▶ To do: All of the data needs to come back exactly as written.

BEGIN Data segment

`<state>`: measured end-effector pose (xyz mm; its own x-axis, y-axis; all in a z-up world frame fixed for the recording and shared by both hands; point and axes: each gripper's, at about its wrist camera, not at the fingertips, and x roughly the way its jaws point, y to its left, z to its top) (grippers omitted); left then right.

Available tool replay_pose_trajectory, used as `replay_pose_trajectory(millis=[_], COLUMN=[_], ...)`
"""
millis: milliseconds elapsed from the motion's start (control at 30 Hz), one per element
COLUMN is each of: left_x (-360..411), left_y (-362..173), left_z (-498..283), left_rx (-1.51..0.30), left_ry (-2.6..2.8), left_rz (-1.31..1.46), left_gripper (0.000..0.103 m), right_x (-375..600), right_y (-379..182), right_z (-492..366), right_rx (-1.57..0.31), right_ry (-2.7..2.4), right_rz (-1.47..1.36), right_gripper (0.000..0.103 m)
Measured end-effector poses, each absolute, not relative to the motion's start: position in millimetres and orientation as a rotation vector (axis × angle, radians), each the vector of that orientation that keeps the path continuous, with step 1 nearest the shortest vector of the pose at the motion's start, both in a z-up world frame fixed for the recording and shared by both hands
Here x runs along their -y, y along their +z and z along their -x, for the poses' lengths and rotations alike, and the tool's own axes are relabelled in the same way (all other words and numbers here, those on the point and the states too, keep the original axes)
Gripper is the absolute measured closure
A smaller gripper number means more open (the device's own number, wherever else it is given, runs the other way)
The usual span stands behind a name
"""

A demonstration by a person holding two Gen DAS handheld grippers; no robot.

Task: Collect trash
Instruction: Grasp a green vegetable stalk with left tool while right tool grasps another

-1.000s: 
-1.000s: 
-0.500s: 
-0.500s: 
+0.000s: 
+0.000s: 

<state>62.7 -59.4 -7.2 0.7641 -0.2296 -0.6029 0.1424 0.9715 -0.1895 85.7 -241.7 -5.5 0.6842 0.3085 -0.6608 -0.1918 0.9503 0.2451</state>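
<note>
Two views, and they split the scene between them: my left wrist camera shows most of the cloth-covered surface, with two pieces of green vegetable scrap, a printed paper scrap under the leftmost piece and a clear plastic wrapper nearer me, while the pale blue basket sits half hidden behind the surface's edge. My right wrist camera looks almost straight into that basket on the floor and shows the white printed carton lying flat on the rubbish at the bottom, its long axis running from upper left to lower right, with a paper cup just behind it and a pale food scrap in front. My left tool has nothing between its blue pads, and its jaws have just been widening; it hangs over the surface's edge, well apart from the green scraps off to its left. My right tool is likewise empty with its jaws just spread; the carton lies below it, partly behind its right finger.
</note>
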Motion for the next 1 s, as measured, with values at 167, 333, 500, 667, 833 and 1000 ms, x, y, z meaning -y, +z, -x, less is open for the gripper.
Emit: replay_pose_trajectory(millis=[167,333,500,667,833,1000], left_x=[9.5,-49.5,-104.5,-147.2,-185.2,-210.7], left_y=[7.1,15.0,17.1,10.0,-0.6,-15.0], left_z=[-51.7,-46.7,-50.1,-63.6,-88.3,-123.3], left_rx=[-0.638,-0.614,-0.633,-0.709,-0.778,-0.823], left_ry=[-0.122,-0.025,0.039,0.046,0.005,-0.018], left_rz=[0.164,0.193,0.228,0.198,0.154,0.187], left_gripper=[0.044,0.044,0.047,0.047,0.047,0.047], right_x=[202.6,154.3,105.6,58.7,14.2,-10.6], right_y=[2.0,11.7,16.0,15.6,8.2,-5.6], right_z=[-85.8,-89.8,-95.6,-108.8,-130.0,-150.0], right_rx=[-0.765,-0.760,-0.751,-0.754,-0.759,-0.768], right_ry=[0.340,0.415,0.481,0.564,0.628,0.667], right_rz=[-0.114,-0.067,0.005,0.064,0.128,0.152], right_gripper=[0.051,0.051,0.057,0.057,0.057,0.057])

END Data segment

▶ Exercise result:
`<state>`: measured end-effector pose (xyz mm; its own x-axis, y-axis; all in a z-up world frame fixed for the recording and shared by both hands; point and axes: each gripper's, at about its wrist camera, not at the fingertips, and x roughly the way its jaws point, y to its left, z to its top) (grippers omitted); left then right.

Available tool replay_pose_trajectory, used as `replay_pose_trajectory(millis=[_], COLUMN=[_], ...)`
"""
millis: milliseconds elapsed from the motion's start (control at 30 Hz), one per element
COLUMN is each of: left_x (-360..411), left_y (-362..173), left_z (-498..283), left_rx (-1.51..0.30), left_ry (-2.6..2.8), left_rz (-1.31..1.46), left_gripper (0.000..0.103 m), right_x (-375..600), right_y (-379..182), right_z (-492..366), right_rx (-1.57..0.31), right_ry (-2.7..2.4), right_rz (-1.47..1.36), right_gripper (0.000..0.103 m)
Measured end-effector poses, each absolute, not relative to the motion's start: position in millimetres and orientation as a rotation vector (axis × angle, radians), each the vector of that orientation that keeps the path continuous, with step 1 nearest the shortest vector of the pose at the motion's start, both in a z-up world frame fixed for the recording and shared by both hands
Here x runs along their -y, y along their +z and z along their -x, for the poses' lengths and rotations alike, and the tool's own axes are relabelled in the same way (all other words and numbers here, those on the point and the states too, keep the original axes)
Gripper is the absolute measured closure
A smaller gripper number means more open (the device's own number, wherever else it is given, runs the other way)
The usual span stands behind a name
"""

A demonstration by a person holding two Gen DAS handheld grippers; no robot.

Task: Collect trash
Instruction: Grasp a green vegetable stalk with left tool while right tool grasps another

-1.000s: 
-1.000s: 
-0.500s: 
-0.500s: 
+0.000s: 
+0.000s: 

<state>62.7 -59.4 -7.2 0.7641 -0.2296 -0.6029 0.1424 0.9715 -0.1895 85.7 -241.7 -5.5 0.6842 0.3085 -0.6608 -0.1918 0.9503 0.2451</state>
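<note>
Two views, and they split the scene between them: my left wrist camera shows most of the cloth-covered surface, with two pieces of green vegetable scrap, a printed paper scrap under the leftmost piece and a clear plastic wrapper nearer me, while the pale blue basket sits half hidden behind the surface's edge. My right wrist camera looks almost straight into that basket on the floor and shows the white printed carton lying flat on the rubbish at the bottom, its long axis running from upper left to lower right, with a paper cup just behind it and a pale food scrap in front. My left tool has nothing between its blue pads, and its jaws have just been widening; it hangs over the surface's edge, well apart from the green scraps off to its left. My right tool is likewise empty with its jaws just spread; the carton lies below it, partly behind its right finger.
</note>
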Motion for the next 1 s, as measured, with values at 167, 333, 500, 667, 833 and 1000 ms, x, y, z meaning -y, +z, -x, less is open for the gripper.
Emit: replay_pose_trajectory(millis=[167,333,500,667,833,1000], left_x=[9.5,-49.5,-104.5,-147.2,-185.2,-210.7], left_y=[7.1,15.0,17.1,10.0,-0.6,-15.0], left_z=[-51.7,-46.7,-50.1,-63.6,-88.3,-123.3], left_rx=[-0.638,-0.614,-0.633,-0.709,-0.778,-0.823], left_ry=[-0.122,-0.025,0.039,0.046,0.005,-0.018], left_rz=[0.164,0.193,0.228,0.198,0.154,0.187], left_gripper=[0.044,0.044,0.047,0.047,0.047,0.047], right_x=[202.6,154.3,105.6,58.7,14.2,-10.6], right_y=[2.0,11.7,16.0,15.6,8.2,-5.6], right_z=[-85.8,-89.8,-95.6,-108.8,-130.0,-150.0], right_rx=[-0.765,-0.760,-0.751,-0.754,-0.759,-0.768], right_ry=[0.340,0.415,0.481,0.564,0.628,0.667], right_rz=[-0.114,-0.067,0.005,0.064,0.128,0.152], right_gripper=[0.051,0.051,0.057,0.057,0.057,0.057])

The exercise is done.